Как раз в то время, в начале нэпа, в Петрограде, при солидном, казалось бы, научном учреждении — при Институте истории искусств возник «Экспериментальный ансамбль». Его организаторы ставили себе целью экспериментировать в области «чистого выразительного движения и жеста». Их замыслы и планы были окружены ореолом новаторства, учености и вместе с тем некоторой таинственностью. Было известно лишь то, что в своей «лаборатории» ученые экспериментаторы стремятся воспитать «нового актера» и что основой для их опытов послужат последние модные новинки заграничной сцены — прежде всего оперетки и пантомимные балеты.
Прельщенный такой, хотя и туманной, но, казалось, многообещающей новаторской программой, а особенно тем обстоятельством, что даже ученые почтили меня своим вниманием, я с радостью согласился войти в состав ансамбля, в котором преобладала молодежь.

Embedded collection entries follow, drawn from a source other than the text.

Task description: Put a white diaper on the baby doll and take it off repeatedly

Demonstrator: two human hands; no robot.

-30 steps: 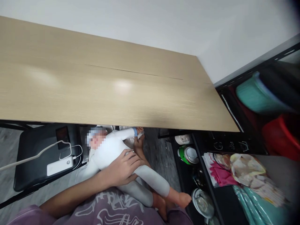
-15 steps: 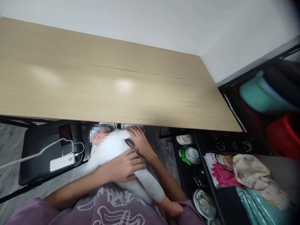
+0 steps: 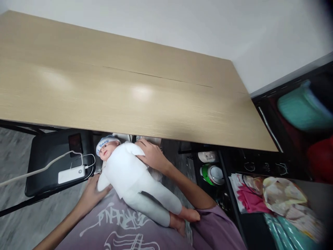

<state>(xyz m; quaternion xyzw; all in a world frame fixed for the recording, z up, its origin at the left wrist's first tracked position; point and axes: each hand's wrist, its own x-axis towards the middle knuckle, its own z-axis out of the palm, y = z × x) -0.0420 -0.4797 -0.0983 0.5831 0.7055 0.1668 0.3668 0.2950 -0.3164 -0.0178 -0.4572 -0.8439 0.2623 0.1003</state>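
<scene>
A baby doll [image 3: 127, 170] in a white top, pale leggings and a printed cap lies face up across my lap, its head to the left and its bare feet to the right. My left hand [image 3: 94, 191] is closed round the doll's sleeve on the near side, thumb in front. On the far side, close under the table edge, my right hand [image 3: 151, 152] grips the doll's other arm. Some of its fingertips are hidden behind the arm.
A wooden table [image 3: 130, 104] spans the view ahead. At left, a black stool [image 3: 44, 166] carries a white power bank [image 3: 71, 174], a cable and a dark phone [image 3: 75, 143]. A black shelf at right holds jars, a green can [image 3: 212, 174], pink cloth [image 3: 251, 199] and teal packets [image 3: 288, 229].
My left hand has moved from the doll's middle down left to its near sleeve. My right hand has shifted slightly on the far arm. The doll now lies flatter and face up.
</scene>
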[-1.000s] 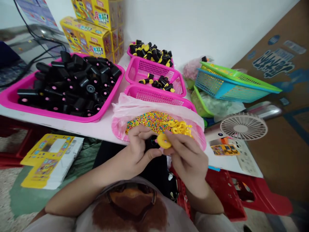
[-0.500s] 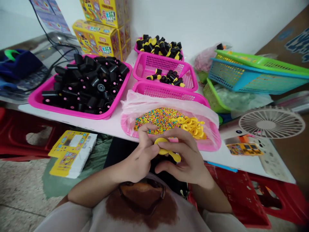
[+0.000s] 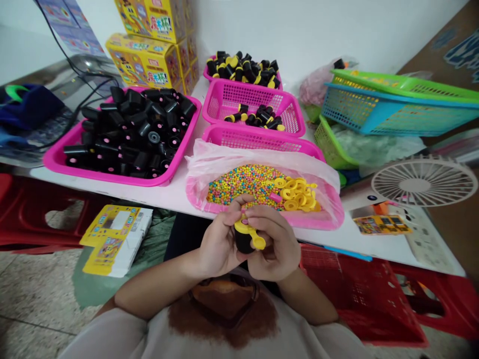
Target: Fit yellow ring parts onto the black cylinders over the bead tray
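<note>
My left hand (image 3: pixel 217 244) is wrapped round a small black tube (image 3: pixel 243 243) held upright just below the table edge. My right hand (image 3: pixel 273 242) presses a yellow cap (image 3: pixel 250 234) onto the tube's top, its flip lid hanging open to the right. Right in front of both hands lies a pink tray lined with a plastic bag (image 3: pixel 329 219), full of tiny coloured beads (image 3: pixel 243 184) with loose yellow caps (image 3: pixel 295 192) piled on its right side.
A large pink tray of black tubes (image 3: pixel 127 134) sits at the left. Pink baskets with capped tubes (image 3: pixel 258 117) stand behind. Yellow boxes (image 3: pixel 149 50), blue and green baskets (image 3: pixel 392 107), a white fan (image 3: pixel 422 182) and red stools (image 3: pixel 359 299) surround the table.
The yellow cap has come down onto the black tube. Both hands have drawn in towards my body and closed round it, and the tube now shows between them.
</note>
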The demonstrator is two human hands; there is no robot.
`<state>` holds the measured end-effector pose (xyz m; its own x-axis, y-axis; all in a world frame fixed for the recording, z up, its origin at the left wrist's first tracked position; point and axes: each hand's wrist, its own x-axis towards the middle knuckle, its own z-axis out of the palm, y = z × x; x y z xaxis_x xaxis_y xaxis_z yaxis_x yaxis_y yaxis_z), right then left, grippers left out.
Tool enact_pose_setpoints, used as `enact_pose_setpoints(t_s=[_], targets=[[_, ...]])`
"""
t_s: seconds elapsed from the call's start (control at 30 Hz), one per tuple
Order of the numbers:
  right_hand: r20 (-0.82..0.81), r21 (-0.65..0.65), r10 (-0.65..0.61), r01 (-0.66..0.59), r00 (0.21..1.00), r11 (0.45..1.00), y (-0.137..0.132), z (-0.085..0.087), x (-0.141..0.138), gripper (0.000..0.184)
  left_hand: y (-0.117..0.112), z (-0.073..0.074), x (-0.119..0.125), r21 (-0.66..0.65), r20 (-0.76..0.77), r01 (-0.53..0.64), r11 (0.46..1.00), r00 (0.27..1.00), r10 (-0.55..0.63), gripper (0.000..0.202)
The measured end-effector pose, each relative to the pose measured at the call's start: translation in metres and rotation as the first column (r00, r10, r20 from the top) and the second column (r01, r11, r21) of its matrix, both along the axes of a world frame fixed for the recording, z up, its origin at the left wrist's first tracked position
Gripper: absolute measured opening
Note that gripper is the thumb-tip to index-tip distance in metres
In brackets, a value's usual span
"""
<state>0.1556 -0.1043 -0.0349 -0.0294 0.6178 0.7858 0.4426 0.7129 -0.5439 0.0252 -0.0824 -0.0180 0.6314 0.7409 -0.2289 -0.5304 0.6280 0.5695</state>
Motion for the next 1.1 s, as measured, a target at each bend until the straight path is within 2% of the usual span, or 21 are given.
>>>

Для начала были поставлены отрывки из новейших западноевропейских оперетт, в одной из которых, под музыку Легара, костюмированный папуасом, в окружении «африканок», я плясал и пел какую-то нелепейшую «экзотическую» песенку, начинавшуюся словами:
В тропики укрыться —
Вот моя мечта...
Затем были поставлены две пантомимы — «Шарф Коломбины» и «Бык на крыше». В первой из них мне была поручена роль дирижера танцев — эксцентрика, который «вдохновенно» руководил танцами на сцене. Режиссура требовала резкой эксцентричности, добивалась от меня крайней изломанности движений и жестов, и я послушно выполнял ее требования. В глупейшей по содержанию пантомиме «Бык на крыше» мне поручили роль долговязого придурковатого полисмена, попадавшего в самые невероятные положения. Как и вся постановка, моя роль изобиловала нелепейшими трюками. Так, например, в финале пантомимы полисмен получал от своих противников столь сильный удар по голове, что она тотчас же плавно уходила в воротник, тогда как обезглавленное туловище комически подрагивало под острую синкопическую музыку (автором последней был французский композитор Дариус Мильо, один из самых заядлых формалистов).
Мое юношеское увлечение пантомимой, движением и жестом, пародией и шуткой, гротеском и эксцентрикой использовалось в чисто формалистическом плане. Оно получало выход в форме внешнего выражения, из которого нарочито выхолащивалось не только содержание, но подчас и простой здравый смысл.